3) The current population of mental health patients might be endangered by the new inmates.
4) The fact that the Governor's plan to confine sex offenders after their sentences are finished (the purpose of the Pharsalia plan) is being challenged in court means that the jobs might have no security.

These complaints are legitimate fears, but there is one that I think has been ignored by the Press and remains unknown to the general public: the problem of relying upon government for employment. A look at the list of the top 10 employers in Broome County finds that 5 are public entities; in a similar list for Chenango County has 6 of the top 10 in the public sphere. Camp Pharsalia would certainly join that list.

Public sphere work is, of course, necessary: we need schools, roads, fire departments and ambulance squads. I would never support the radical Libertarian idea of complete privatization of society, in fact, I support more social spheres coming under the control of local communities. However, the key word here is "local." The jobs that too often come under the rubric of "public" having nothing to do with local control: big prisons, big university centers, big water reservoirs, big building projects and big parks. The jobs do not create wealth, they just move tax money around.

More importantly than the fact that tax dollars are not created, but simply shifted, is that these jobs have the tendency to hamstring local power. Just as the expansion of Wal-Mart into our community siphons our ability to control our destiny and sends that power to Bentonville, AK, these big projects too often put our communities directly into the service and orbit of New York City. Some of this is inevitable, after all NYC is one of the world's great metropolises, but it is not necessary that we simply give them the control of our lives. What if they decide to send their children elsewhere (or to keep them at home)? Or if inner-city prisons enter fashion? What is the state government no longer needs Camp Pharsalia? When we give over to big bureaucracy, we have no control of our destinies. We have more than enough examples to show that they often care little for the fate of our communities down in that mighty City and up in Albany.

In my discussion of the parallels between Buffalo and New Orleans, I spoke of how the people of both places suffered because they placed their trust and well-being in distant masters who, it turned out, had little care for those same people. In Buffalo, the great corporations who owned the factories and the federal government, authorities whose centers of power lay far away, betrayed the city. With New Orleans, it was blind trust in the dike-building Army Corps of the Engineers and the Federal Bureaucracy that that destroyed them. Too often, the promise of centralization leads us down the path of subservience and, ultimately, ruin. Who has respect for the servant that grovels before him? To the community that does literally anything to bring him there, especially if there are a thousand other places willing to do the same tomorrow?

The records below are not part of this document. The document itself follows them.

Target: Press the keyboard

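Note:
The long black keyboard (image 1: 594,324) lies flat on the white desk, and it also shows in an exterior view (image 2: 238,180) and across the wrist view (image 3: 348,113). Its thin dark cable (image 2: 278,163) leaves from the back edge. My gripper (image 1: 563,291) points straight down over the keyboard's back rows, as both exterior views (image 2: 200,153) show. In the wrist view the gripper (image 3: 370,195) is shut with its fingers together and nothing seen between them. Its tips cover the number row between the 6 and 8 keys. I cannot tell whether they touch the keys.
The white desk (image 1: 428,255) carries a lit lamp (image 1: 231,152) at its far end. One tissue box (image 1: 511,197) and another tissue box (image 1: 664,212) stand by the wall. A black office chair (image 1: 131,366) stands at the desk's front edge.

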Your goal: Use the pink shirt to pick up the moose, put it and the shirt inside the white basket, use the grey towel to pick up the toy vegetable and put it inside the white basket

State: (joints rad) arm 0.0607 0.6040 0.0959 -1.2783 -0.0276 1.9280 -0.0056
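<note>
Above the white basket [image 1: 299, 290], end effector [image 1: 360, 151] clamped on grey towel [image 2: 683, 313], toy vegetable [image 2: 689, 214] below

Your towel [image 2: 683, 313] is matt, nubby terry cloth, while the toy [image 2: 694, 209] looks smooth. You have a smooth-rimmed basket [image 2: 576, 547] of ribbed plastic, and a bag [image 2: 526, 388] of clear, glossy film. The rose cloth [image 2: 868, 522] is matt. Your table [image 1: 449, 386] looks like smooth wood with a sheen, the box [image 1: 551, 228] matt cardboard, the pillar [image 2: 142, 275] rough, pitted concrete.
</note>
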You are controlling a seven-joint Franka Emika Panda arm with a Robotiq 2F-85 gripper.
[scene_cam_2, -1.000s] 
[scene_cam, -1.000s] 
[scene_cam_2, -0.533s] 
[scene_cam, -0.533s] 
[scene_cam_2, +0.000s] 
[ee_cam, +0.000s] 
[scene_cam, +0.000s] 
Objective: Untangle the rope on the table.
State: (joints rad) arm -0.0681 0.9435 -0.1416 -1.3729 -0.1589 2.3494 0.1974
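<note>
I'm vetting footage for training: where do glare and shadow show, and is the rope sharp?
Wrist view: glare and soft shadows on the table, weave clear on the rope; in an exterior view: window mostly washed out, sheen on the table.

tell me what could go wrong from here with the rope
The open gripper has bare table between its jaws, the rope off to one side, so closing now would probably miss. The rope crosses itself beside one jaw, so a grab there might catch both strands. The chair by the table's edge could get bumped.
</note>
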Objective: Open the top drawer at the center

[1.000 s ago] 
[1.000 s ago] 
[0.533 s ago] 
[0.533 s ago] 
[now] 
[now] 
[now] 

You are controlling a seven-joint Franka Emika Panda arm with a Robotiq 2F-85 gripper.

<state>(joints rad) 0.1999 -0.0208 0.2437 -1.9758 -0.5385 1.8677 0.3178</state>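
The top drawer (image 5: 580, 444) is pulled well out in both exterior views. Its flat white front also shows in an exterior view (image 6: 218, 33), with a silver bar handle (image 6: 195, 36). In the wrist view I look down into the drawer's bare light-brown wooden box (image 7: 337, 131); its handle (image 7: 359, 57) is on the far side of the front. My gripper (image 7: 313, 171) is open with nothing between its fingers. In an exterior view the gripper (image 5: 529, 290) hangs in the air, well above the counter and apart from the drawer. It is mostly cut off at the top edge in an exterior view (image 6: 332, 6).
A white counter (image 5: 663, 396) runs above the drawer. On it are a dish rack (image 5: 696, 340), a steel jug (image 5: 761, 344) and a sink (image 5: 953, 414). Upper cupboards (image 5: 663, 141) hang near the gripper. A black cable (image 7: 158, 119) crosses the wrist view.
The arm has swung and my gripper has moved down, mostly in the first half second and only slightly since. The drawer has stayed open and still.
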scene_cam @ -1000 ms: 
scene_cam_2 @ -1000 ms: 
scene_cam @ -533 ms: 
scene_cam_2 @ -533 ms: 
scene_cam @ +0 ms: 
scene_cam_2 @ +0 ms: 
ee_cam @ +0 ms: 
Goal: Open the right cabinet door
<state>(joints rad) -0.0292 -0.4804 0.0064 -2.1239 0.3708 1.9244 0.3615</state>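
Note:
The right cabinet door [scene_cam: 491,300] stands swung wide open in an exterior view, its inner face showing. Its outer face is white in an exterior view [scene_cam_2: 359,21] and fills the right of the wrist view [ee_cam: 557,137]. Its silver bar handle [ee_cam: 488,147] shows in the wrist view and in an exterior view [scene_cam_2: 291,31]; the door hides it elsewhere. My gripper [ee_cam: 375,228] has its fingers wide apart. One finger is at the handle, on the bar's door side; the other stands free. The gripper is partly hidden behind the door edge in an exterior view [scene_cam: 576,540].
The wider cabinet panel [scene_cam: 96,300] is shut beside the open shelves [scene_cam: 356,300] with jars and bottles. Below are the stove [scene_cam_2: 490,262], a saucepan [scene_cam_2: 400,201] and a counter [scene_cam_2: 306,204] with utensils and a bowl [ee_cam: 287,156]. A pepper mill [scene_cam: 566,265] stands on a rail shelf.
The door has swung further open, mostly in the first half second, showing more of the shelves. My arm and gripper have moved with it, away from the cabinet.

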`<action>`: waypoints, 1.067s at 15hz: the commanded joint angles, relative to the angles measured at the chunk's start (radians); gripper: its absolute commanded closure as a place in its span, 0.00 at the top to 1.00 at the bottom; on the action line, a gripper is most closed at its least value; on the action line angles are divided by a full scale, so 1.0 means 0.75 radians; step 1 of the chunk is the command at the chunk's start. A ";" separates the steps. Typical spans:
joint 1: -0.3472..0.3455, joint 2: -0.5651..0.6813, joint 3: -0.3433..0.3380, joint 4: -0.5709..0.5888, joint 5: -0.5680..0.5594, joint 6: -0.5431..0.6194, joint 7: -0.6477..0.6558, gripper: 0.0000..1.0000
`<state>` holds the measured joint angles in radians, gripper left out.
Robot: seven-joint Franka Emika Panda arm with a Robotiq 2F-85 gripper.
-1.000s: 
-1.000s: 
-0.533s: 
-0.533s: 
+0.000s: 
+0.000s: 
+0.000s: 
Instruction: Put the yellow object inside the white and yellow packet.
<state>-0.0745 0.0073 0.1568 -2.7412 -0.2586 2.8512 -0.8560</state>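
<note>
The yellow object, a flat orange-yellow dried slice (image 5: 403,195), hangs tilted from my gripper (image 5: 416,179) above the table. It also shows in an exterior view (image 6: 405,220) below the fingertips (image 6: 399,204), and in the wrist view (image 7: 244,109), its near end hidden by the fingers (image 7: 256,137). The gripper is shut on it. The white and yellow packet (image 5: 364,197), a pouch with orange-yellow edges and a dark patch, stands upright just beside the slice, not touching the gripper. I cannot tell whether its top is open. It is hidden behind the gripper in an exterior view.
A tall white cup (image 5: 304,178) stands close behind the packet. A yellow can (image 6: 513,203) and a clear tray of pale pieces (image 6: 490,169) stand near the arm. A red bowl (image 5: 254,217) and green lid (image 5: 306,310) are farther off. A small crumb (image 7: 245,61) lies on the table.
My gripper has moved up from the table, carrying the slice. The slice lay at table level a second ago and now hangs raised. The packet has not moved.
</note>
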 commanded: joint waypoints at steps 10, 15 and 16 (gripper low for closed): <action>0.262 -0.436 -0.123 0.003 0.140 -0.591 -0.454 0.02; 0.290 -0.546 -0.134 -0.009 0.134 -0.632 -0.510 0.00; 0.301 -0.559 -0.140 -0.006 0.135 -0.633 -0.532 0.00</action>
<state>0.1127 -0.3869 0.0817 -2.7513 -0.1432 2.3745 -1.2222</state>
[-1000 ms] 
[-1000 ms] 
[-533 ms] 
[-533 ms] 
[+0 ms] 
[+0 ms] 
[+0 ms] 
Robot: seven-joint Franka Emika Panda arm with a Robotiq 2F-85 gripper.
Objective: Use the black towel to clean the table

Why should the people of Pharsalia turn down the Governor's offer to build the new prison center? Because they would become a colony of New York City, not a community standing on its own ground. They would give up all pretence of local government and live under Gubernatorial Fiat. To take him up on his offer would risk building their community behind a leaky dike that can crumble at the whim of a distant politician or a faceless bureaucracy.
-Posted by Jesse

11 comments:

Anonymous said...

Criticizing the state's development of Camp Pharsalia because it is an unstable producer of jobs for the region is somewhat akin to criticizing the Nazis because of the relatively poor design of their Volkswagen!

This is the newest frontier of government infringement on citizens' rights. The people to be confined in the proposed facility at Pharsalia have been convicted of their crimes, sentenced in open court and served their entire sentence. Their continued incarceration is not for what they have done, they are being confined for what they might do.

Just as the United States has abandoned its commitment to many bedrock principles in its fight in the so-called "War on Terror", the threat of sexual abuse has spurred seemingly rational people to trample the freedoms that protect us all.

Add preventive detention to warrantless wiretaps, secret CIA torture prisons and the rest of the gulag prison apparatus being created in 21st century America. We are a better people than this.

Anonymous said...

Phil, I agree very strongly with what you are saying here. Our society of late has become so fearful. We are afraid of slips and falls, of kidnappers, of gays "infecting" our children, and of a thousand other relatively unimportant threats while at the same time the things that really threaten our well being like this erosion of our human rights and dignities, the assault of pollution and the dehumanizing effect of Corporate America are ignored.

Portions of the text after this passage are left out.